Solution Approach 2:
The patent replaces the mechanical system of physical site visits with a digital signal processing system. Machine learning models analyze received signal data to identify passive intermodulation sources, substituting the need for technicians to travel to and physically inspect equipment with remote automated analysis of electromagnetic signals.
4Productivity
If cloud-based machine learning is used to cancel passive intermodulation, then productivity is improved, but device complexity increases
Solution Approach 1:
The patent extracts the complex machine learning processing functions from the local equipment and places them in the cloud. The base station or user equipment only needs to capture and transmit signal data, while the heavy computational burden of running machine learning models, training algorithms, and generating cancellation signals is performed remotely in the cloud environment with sufficient computing resources.
Solution Approach 2:
The system introduces a cloud-based processing platform as an intermediary between the signal sources and the cancellation execution.
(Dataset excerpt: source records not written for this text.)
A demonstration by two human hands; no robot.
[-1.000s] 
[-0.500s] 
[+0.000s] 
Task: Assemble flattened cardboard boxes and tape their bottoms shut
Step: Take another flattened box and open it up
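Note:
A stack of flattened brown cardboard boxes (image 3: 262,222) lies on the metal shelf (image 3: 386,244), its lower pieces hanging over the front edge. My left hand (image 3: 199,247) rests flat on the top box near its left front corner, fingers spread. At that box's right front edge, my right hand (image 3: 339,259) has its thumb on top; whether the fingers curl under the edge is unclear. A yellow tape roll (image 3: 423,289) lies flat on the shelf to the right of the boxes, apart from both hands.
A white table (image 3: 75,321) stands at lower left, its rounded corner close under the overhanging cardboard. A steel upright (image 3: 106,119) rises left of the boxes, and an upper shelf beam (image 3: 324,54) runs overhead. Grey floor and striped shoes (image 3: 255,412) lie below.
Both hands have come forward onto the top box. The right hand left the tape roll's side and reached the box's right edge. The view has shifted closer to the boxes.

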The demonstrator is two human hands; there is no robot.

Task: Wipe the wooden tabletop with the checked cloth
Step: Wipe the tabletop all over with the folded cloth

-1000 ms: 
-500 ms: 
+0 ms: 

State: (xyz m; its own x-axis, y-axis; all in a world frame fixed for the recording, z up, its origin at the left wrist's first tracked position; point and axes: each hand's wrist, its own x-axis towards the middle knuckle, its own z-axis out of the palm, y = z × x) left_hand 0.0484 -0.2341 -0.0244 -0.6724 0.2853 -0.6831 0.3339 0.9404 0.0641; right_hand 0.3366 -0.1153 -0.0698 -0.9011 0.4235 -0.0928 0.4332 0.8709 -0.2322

This intermediary handles the complex machine learning operations, signal analysis, and model training, while communicating only essential data and control signals to the local equipment, thereby simplifying the local device architecture.
Data Source
AI summary
A passive intermodulation detection system is provided to remotely identify passive intermodulation at a base station site and diagnose the type of intermodulation and location of the non-linearity that is the source of the passive intermodulation. A passive intermodulation cancelation system can generate an equivalent signal to a received interference signal and use the equivalent signal to generate an error signal. The error signal can then be used to reinforce a learning system and converge on a steady state of the interference signal to cancel other interference signals.